_Given data_
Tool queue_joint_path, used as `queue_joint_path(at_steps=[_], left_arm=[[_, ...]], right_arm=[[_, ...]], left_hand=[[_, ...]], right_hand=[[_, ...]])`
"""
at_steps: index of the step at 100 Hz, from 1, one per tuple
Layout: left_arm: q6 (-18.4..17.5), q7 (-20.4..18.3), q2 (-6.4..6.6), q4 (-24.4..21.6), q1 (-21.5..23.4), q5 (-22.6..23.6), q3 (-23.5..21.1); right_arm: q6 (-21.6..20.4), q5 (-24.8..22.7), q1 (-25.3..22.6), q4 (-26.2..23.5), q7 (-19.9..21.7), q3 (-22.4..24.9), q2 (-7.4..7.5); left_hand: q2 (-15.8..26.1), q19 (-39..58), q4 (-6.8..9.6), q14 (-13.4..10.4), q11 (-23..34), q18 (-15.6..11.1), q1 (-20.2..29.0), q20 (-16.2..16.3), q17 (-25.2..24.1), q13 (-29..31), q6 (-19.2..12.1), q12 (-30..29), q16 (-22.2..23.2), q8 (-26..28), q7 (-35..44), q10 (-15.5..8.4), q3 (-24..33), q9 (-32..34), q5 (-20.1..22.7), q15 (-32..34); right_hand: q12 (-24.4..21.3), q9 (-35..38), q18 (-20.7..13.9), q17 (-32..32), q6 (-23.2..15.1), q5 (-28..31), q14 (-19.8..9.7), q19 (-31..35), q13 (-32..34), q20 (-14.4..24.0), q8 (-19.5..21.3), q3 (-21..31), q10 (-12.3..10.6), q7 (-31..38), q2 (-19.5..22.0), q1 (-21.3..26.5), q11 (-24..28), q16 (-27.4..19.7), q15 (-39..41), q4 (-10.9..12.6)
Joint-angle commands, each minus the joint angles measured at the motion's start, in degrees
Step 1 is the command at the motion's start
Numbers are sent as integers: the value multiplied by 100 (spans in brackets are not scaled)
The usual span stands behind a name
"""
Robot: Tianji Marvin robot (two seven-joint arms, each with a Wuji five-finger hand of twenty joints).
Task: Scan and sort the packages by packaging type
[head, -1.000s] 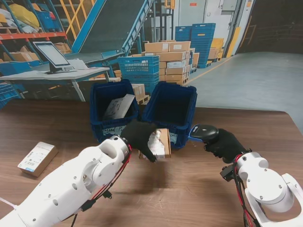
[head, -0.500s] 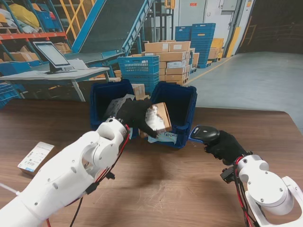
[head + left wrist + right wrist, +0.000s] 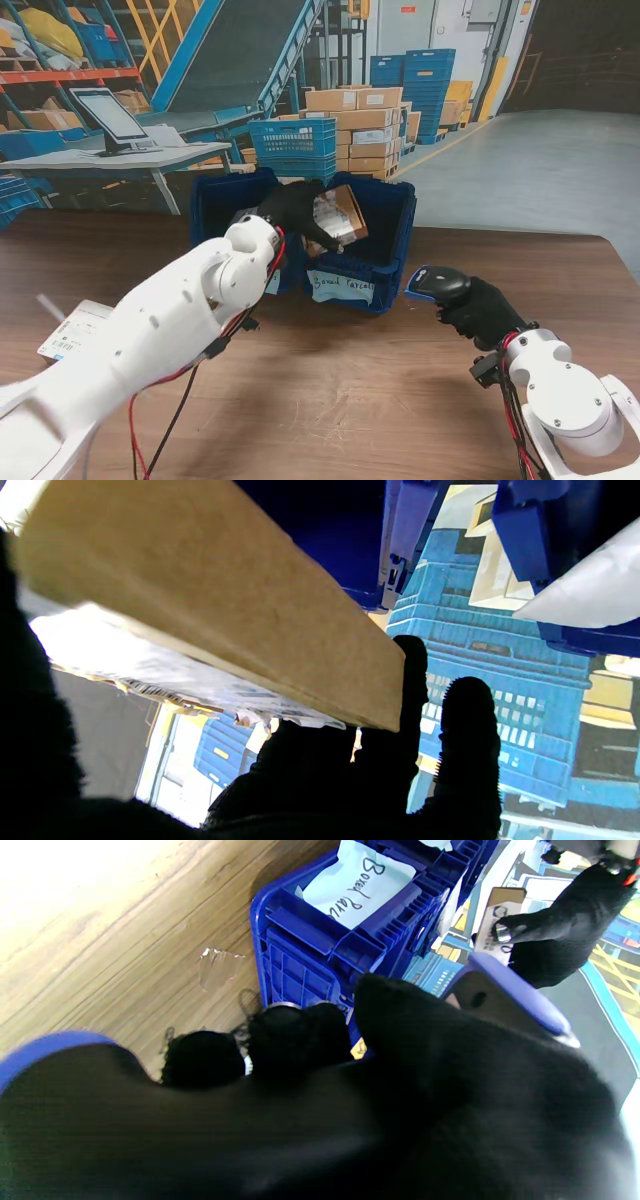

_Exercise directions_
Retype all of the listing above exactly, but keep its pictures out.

_Response to this exercise_
Tool queue_joint_path, used as `queue_joint_path(at_steps=[_], left_arm=[[_, ...]], right_arm=[[_, ...]], left_hand=[[_, ...]], right_hand=[[_, ...]])`
"""
at_steps: index of the step at 100 Hz, from 1, one per tuple
Layout: left_arm: q6 (-18.4..17.5), q7 (-20.4..18.3), q2 (-6.4..6.6), q4 (-24.4..21.6), q1 (-21.5..23.4), q5 (-22.6..23.6), q3 (-23.5..21.1); right_arm: q6 (-21.6..20.4), q5 (-24.8..22.7), q1 (-25.3..22.6), q4 (-26.2..23.5), q7 (-19.9..21.7), q3 (-22.4..24.9), q2 (-7.4..7.5); left_hand: q2 (-15.8..26.1), q19 (-39..58), q4 (-6.8..9.6), q14 (-13.4..10.4), q11 (-23..34), q18 (-15.6..11.1), q1 (-20.2..29.0), q20 (-16.2..16.3), q17 (-25.2..24.1), q13 (-29..31), q6 (-19.2..12.1), q12 (-30..29), q16 (-22.2..23.2), q8 (-26..28), q7 (-35..44), q10 (-15.5..8.4), q3 (-24..33), q9 (-32..34), q5 (-20.1..22.7), q15 (-32..34); right_hand: q12 (-24.4..21.3), q9 (-35..38), q18 (-20.7..13.9), q17 (-32..32), q6 (-23.2..15.1), q5 (-28..31), q14 (-19.8..9.7), q19 (-31..35), q13 (-32..34), q20 (-14.4..24.0), q8 (-19.5..21.3), q3 (-21..31), q10 (-12.3..10.6), q7 (-31..38), q2 (-19.5..22.0), q1 (-21.3..26.5), q11 (-24..28), q16 (-27.4..19.7), q15 (-39..41), q4 (-10.9..12.6)
Joint-angle commands, each minus the joint angles measured at the motion's start, in degrees
Step 1 is the command at the motion's start
Numbers are sent as integers: the value multiplied by 100 (spans in brackets are not scaled)
The usual span stands behind a name
"""
Robot: Tianji Marvin robot (two seven-joint arms, each with a Wuji five-finger hand of twenty joints).
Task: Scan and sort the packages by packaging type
[head, -1.000s] 
[head, -0.500s] 
[head + left wrist + right wrist, +0.000s] 

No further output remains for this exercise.